The paper "Categorical Deep Learning is an Algebraic Theory of All Architectures" (Gavranović et al.) tackles the longstanding gap between deep learning's empirical success and its theoretical foundations. While architectures like transformers and CNNs evolved through scaling and experimentation, a unifying mathematical language remained elusive. The authors propose using category theory—specifically the universal algebra of monads valued in a 2-category of parametric maps—to elegantly subsume all neural network design patterns into a single framework. This allows representation of sequential computation, recurrence, and other operations through the compositionality of monads.
Beyond architecture theory, the article categorizes deep learning theory into three sub-domains: optimization theory (explaining optimizers like AdamW), functional theory (explaining generalization, grokking, double descent), and architecture theory (where CDL fits). CDL stands out by providing a formal bridge between abstract constraints and practical implementations, grounding itself in functional programming to make the theory directly applicable.
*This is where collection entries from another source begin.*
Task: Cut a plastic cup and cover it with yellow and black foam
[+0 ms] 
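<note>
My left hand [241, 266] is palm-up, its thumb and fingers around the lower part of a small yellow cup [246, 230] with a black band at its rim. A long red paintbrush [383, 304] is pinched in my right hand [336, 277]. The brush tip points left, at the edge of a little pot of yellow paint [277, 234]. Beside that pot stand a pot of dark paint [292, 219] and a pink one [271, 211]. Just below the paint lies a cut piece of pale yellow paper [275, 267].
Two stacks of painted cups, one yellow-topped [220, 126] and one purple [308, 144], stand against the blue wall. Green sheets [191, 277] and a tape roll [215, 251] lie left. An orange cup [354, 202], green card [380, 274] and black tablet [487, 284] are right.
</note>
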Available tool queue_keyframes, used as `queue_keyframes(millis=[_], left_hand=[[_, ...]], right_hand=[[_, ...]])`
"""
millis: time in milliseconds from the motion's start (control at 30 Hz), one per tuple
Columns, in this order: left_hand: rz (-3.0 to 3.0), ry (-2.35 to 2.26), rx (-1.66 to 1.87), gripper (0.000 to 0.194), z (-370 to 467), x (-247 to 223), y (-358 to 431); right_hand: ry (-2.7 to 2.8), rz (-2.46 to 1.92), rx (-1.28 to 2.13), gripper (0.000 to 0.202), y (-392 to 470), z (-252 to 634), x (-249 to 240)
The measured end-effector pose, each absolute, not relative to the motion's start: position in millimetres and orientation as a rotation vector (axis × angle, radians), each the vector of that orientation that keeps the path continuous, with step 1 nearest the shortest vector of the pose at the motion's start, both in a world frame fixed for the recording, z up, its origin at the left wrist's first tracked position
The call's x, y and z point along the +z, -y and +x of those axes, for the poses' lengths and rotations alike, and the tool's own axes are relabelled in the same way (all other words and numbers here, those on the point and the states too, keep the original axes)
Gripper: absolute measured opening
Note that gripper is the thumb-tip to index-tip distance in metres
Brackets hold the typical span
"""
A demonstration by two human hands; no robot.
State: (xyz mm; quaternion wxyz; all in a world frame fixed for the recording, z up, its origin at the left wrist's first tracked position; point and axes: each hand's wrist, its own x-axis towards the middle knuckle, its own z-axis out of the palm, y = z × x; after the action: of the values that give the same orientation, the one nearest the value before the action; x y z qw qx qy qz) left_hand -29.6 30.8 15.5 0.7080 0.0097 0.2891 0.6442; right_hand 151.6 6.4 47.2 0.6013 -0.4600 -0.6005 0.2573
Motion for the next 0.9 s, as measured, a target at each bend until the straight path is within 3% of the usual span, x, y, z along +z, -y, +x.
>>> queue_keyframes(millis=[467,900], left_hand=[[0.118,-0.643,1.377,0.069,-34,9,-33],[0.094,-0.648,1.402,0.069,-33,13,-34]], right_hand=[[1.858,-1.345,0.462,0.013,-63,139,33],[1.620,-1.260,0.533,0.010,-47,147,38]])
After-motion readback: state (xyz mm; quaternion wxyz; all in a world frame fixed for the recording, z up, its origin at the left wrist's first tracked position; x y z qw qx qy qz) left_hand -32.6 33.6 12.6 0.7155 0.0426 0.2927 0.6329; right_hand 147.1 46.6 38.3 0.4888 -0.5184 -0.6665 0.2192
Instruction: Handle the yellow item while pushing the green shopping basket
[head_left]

The framework extends earlier work in Geometric Deep Learning and Topological Deep Learning, which focused on data with nontrivial internal structures, but now covers all architectures uniformly.
- Categorical Deep Learning (CDL) uses category theory monads to describe all neural architectures in a unified framework.
- The paper bridges the gap between mathematical constraints and functional programming implementations.
- CDL generalizes Geometric and Topological Deep Learning, covering transformers, RNNs, and CNNs as specific instances.
Why It Matters
A mathematical foundation for neural architecture design could accelerate both theoretical understanding and practical implementation of future models.